## What this task involves
Would you please copy every line from the records that contains the word "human"?

Data excerpts:
──────────────────────────────

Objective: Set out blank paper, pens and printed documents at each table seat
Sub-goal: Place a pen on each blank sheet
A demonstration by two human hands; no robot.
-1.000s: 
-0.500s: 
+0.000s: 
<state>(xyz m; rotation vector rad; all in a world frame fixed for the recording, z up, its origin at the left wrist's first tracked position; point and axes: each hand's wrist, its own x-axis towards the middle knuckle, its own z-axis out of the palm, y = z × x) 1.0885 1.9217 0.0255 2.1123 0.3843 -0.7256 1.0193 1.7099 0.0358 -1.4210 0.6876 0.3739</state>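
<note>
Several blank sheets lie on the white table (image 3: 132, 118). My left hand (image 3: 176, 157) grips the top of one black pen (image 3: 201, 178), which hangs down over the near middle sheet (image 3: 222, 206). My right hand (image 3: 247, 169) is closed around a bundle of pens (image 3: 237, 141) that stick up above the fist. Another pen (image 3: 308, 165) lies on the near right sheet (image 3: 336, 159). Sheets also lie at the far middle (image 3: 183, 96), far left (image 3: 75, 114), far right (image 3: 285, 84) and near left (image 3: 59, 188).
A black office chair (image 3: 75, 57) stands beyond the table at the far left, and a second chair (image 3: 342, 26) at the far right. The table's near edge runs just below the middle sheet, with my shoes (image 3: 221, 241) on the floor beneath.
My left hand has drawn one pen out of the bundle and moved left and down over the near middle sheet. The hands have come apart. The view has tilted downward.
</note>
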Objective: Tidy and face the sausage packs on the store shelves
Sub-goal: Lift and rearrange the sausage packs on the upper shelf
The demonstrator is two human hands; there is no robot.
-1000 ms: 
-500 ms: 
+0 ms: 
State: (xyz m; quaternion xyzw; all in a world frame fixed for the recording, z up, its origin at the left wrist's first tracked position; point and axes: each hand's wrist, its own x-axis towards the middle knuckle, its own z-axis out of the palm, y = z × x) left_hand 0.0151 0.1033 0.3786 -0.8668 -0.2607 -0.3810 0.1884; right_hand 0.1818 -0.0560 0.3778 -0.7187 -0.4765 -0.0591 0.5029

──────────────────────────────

## Response for this exercise
A demonstration by two human hands; no robot.
The demonstrator is two human hands; there is no robot.

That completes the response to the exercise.